### About this task
Give the lines again exactly as they appear below, from the line with "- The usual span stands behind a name" to the line with "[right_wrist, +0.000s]", both included, and only those lines. Leave every picture out.

(Items listed in a dataset)
----

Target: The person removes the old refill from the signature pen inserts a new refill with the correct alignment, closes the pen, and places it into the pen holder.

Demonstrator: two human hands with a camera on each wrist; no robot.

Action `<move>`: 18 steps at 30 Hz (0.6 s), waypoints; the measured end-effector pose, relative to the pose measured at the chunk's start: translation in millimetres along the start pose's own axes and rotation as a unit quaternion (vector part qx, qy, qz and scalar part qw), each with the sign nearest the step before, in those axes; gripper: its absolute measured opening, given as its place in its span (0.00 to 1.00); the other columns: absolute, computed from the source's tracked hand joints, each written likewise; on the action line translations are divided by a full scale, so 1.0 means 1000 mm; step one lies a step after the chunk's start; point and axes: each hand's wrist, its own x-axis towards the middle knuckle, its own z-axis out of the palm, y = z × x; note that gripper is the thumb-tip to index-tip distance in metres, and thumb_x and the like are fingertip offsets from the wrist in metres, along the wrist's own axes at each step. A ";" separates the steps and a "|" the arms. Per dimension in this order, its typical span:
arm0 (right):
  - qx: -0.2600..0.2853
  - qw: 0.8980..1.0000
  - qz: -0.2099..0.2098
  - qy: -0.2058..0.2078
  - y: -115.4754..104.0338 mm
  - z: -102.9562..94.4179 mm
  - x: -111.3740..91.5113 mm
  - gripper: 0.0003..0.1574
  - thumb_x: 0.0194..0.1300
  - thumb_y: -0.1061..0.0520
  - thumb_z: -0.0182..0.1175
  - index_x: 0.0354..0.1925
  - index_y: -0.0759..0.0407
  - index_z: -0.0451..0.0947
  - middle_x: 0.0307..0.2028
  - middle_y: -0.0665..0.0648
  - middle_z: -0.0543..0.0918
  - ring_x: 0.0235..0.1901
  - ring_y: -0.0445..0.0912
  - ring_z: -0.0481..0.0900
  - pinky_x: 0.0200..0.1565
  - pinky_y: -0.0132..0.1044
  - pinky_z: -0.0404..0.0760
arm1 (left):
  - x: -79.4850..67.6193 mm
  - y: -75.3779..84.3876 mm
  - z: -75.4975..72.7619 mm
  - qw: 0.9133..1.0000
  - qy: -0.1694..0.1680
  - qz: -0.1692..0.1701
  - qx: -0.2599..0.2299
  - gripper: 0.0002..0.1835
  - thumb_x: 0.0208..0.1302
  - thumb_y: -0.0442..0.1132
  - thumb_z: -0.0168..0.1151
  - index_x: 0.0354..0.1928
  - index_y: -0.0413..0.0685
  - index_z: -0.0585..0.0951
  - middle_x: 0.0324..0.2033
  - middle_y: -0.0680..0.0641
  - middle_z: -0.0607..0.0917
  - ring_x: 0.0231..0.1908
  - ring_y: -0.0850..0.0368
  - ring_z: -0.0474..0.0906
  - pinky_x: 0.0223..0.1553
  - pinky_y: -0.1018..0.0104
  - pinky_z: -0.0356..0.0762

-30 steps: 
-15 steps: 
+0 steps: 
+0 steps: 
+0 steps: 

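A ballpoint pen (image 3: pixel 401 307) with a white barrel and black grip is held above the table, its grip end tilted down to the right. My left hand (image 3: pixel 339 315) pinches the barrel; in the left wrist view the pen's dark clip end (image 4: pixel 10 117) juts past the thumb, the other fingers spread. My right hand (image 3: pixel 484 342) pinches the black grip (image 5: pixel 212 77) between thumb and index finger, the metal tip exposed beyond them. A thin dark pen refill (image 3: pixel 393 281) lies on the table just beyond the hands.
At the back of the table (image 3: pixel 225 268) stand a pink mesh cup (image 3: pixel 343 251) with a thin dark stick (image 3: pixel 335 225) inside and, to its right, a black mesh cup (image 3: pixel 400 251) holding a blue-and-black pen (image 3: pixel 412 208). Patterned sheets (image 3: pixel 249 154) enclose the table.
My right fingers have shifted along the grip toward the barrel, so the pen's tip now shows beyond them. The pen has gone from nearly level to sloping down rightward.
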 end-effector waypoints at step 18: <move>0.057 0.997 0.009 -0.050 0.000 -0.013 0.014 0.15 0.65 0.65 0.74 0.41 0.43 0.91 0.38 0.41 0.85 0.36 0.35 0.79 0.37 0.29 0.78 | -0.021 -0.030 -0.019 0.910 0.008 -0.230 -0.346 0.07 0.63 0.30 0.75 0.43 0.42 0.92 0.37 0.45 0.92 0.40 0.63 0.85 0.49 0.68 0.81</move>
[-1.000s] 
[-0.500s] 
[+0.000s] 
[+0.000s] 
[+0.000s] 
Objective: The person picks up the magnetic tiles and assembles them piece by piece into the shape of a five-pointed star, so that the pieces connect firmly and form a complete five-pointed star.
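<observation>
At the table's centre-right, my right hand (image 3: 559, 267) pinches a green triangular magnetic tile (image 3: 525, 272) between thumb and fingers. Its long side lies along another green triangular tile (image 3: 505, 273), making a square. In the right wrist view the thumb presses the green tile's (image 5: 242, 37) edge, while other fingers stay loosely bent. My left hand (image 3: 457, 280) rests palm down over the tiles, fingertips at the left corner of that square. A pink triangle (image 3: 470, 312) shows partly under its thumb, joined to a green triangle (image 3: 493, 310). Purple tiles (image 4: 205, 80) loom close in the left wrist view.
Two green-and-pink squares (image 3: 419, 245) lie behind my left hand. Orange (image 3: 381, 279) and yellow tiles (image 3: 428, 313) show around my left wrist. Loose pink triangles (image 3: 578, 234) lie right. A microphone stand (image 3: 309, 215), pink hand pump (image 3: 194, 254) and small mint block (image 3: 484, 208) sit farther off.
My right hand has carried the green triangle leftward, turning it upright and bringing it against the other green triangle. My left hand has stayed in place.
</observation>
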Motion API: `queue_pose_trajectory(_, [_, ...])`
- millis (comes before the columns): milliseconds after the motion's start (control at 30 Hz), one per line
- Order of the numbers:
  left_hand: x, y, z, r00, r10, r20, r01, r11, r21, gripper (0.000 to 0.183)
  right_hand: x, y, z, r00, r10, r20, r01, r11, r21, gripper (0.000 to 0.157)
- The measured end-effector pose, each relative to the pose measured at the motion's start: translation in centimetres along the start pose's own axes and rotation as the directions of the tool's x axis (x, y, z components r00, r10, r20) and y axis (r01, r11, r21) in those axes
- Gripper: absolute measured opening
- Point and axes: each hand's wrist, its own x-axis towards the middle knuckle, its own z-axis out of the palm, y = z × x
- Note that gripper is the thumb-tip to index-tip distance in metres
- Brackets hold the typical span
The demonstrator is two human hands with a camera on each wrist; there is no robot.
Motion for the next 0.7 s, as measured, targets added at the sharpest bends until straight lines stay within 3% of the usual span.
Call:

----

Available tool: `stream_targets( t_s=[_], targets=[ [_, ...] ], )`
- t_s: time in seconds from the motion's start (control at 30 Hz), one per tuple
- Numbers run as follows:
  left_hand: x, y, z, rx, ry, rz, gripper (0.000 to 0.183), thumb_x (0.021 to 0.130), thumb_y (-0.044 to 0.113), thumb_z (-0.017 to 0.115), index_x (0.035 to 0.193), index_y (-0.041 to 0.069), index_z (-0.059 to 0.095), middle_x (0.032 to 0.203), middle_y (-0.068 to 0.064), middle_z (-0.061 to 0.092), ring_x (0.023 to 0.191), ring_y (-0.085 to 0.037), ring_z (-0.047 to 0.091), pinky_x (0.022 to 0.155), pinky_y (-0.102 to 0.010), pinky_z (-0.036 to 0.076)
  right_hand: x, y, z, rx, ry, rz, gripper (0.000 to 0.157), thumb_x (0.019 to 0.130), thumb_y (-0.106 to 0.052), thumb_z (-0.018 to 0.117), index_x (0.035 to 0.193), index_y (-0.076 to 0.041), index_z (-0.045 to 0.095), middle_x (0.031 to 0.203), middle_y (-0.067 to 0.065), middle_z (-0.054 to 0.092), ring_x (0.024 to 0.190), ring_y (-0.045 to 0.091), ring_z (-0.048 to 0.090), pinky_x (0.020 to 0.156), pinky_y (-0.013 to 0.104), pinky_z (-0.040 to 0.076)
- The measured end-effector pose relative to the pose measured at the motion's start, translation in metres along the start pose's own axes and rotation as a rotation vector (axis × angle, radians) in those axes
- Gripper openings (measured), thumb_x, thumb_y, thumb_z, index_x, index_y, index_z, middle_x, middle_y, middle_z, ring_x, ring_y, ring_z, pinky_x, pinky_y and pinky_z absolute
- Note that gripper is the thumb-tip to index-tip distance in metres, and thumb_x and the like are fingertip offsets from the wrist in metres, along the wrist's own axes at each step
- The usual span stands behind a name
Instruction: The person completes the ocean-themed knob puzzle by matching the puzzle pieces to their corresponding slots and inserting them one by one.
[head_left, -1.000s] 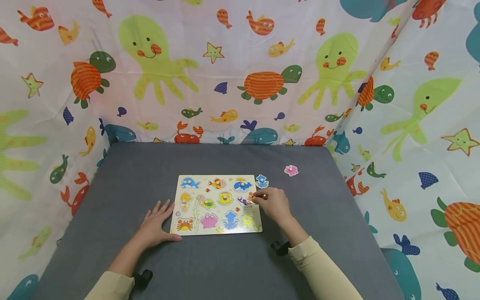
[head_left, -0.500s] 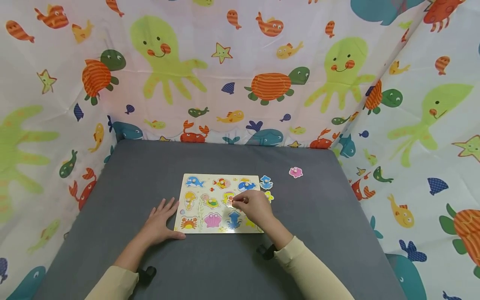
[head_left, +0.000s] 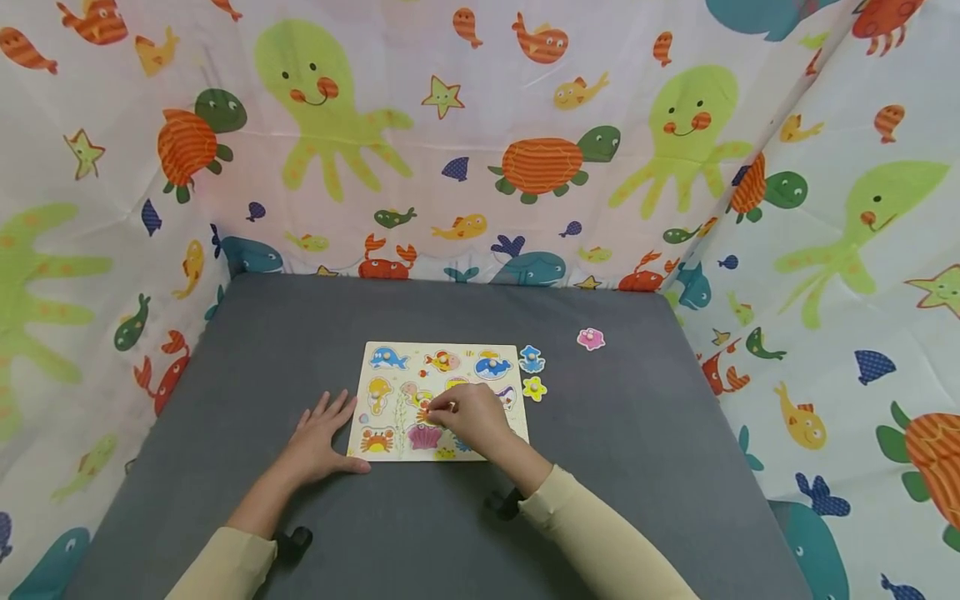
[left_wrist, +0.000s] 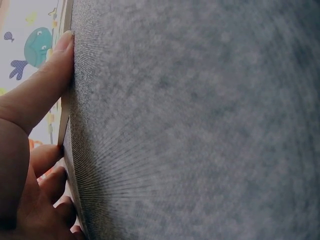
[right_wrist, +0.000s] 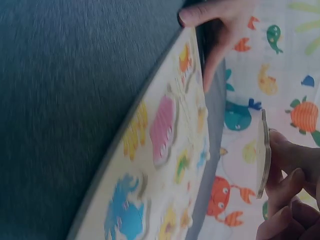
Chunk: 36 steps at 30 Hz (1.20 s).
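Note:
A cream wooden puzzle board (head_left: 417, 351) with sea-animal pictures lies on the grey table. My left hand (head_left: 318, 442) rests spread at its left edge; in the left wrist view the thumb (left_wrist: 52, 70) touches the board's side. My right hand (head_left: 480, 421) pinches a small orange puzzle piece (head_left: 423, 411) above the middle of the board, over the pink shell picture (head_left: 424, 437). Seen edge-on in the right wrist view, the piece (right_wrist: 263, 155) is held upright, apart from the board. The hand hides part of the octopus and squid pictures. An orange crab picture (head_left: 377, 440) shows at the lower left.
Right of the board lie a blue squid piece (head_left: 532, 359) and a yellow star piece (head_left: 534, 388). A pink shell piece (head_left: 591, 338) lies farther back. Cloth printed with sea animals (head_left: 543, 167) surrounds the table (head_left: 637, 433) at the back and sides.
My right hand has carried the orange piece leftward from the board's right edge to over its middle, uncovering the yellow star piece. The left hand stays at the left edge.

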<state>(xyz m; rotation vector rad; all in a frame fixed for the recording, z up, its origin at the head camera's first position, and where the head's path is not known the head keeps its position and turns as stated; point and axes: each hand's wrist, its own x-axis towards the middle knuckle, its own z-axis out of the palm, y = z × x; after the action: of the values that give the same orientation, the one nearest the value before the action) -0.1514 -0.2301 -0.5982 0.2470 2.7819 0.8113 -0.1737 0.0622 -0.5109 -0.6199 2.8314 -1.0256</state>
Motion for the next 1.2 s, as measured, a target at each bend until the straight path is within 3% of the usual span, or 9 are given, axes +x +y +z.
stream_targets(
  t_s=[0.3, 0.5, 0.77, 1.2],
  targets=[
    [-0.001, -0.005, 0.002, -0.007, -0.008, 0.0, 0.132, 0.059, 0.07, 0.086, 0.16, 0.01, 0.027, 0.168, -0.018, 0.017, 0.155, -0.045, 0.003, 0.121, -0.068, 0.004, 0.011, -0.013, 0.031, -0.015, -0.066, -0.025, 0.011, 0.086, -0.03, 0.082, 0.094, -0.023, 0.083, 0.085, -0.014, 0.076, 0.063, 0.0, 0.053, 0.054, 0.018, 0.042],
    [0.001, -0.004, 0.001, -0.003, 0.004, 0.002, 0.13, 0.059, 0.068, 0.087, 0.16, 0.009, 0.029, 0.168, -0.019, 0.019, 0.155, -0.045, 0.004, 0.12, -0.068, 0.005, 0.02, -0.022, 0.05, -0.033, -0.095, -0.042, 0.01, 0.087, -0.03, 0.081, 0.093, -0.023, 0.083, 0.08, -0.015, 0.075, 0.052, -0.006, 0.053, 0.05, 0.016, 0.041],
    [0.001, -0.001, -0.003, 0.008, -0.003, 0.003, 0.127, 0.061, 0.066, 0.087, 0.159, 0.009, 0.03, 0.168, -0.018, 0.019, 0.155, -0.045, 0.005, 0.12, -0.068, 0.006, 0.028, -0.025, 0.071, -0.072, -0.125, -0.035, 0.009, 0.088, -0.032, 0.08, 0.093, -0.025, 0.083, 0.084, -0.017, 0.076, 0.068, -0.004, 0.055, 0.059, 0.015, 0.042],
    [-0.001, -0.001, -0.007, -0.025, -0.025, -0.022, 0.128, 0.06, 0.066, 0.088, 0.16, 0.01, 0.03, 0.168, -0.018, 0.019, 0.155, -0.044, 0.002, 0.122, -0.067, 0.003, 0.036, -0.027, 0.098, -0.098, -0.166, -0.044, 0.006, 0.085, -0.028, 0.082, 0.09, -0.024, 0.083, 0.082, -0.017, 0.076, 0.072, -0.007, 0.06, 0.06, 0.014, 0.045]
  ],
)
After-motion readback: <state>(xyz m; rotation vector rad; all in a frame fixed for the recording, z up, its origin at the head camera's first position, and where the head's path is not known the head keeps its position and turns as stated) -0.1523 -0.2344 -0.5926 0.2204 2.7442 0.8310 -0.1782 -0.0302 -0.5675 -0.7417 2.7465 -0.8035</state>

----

### Output below
- The usual span stands behind a name
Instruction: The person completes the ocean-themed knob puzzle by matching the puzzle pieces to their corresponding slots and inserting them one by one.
[head_left, -1.000s] 
[head_left, -0.500s] 
[head_left, +0.000s] 
[left_wrist, +0.000s] 
[right_wrist, +0.000s] 

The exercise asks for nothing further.